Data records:
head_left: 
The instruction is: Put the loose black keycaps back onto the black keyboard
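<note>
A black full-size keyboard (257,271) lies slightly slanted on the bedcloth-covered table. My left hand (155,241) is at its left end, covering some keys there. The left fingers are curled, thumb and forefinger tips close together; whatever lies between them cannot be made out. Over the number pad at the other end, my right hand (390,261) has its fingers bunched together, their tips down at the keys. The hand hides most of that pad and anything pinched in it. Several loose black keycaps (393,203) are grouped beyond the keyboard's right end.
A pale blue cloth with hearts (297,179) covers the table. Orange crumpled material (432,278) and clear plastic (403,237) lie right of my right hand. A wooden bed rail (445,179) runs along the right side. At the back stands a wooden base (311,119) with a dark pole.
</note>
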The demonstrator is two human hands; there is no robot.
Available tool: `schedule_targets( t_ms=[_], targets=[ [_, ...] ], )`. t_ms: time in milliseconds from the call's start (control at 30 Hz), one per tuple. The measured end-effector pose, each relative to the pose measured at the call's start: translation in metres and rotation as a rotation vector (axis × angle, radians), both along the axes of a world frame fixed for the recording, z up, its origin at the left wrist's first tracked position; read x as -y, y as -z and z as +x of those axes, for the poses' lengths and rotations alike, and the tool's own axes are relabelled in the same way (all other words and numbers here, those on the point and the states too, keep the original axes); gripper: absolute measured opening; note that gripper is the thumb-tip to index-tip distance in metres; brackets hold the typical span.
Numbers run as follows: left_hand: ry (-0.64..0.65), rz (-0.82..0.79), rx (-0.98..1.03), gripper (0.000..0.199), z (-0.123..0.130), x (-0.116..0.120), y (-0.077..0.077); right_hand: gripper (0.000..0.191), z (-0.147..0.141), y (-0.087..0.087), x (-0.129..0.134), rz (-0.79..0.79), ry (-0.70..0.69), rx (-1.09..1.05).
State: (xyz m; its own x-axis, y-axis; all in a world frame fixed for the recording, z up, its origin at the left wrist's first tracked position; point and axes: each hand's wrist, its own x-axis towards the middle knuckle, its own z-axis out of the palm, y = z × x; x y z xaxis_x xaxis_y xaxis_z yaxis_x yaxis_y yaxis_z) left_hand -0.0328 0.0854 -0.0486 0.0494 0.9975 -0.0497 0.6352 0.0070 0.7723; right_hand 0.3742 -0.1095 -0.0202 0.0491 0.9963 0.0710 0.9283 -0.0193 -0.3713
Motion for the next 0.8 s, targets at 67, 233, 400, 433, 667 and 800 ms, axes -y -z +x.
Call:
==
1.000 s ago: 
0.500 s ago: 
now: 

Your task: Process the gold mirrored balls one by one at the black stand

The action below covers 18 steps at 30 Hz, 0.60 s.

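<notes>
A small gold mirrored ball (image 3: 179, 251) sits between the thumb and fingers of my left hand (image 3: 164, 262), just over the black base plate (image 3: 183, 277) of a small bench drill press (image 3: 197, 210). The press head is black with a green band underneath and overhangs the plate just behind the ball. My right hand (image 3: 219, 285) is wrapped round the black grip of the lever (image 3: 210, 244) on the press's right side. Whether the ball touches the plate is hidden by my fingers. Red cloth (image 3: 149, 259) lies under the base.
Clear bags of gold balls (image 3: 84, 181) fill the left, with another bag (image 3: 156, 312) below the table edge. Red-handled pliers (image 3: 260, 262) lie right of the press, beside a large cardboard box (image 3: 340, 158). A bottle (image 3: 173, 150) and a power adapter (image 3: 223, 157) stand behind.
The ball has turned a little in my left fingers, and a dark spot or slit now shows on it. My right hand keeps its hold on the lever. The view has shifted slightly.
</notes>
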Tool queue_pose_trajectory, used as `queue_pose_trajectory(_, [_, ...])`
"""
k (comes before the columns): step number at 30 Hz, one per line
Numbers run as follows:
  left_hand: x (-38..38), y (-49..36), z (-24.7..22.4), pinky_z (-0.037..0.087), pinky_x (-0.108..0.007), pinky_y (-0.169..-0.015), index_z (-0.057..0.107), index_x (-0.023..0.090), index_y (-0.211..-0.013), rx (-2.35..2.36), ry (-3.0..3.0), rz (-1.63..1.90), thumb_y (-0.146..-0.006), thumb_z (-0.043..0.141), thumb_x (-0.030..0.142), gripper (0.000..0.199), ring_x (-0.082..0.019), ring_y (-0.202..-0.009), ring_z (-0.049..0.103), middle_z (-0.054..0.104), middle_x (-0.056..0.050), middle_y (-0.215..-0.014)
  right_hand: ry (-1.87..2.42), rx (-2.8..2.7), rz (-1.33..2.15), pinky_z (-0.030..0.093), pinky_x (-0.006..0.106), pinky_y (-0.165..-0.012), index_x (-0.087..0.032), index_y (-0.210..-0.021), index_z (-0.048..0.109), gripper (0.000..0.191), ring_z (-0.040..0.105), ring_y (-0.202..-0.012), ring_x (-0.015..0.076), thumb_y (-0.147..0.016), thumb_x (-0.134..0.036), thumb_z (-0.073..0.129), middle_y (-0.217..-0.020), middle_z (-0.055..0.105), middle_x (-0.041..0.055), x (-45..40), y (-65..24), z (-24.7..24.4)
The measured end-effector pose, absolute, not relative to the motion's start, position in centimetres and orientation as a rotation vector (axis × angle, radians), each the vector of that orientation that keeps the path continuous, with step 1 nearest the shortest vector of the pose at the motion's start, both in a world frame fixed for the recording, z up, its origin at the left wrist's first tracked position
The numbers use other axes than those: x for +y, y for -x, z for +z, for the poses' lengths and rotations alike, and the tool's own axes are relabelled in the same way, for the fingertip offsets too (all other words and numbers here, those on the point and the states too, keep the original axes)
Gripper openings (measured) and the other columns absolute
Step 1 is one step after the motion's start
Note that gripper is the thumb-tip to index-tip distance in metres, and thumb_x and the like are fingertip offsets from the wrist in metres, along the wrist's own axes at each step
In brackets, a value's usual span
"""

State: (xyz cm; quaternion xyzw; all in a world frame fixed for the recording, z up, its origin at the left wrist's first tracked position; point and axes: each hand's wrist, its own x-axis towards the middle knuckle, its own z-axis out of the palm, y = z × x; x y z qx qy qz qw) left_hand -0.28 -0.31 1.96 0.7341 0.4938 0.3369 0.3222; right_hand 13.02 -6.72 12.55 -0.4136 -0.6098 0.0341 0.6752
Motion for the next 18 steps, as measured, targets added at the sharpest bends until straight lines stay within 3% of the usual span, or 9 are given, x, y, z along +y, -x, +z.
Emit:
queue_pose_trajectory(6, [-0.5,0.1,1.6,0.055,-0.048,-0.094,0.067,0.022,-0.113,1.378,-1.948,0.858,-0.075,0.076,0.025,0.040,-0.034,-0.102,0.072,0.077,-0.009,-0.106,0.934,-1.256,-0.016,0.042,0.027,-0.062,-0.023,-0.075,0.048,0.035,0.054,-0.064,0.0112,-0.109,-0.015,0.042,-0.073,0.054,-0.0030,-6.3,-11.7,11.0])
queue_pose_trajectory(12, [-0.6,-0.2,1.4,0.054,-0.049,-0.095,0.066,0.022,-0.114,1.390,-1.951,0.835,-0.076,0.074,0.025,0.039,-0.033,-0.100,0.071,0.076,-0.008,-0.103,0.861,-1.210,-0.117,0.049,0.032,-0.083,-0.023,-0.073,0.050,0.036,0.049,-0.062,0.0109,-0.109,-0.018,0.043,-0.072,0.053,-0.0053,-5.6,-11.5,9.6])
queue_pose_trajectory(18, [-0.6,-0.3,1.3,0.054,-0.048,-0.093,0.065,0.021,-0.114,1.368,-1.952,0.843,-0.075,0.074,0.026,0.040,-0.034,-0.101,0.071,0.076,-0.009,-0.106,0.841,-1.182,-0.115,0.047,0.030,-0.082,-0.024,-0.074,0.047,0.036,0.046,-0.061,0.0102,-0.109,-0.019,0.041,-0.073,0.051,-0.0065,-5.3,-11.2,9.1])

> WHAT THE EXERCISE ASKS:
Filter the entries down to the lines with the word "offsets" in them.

> EXERCISE ANSWER:
The numbers use other axes than those: x for +y, y for -x, z for +z, for the poses' lengths and rotations alike, and the tool's own axes are relabelled in the same way, for the fingertip offsets too (all other words and numbers here, those on the point and the states too, keep the original axes)
Note that gripper is the thumb-tip to index-tip distance in metres, and thumb_x and the like are fingertip offsets from the wrist in metres, along the wrist's own axes at each step

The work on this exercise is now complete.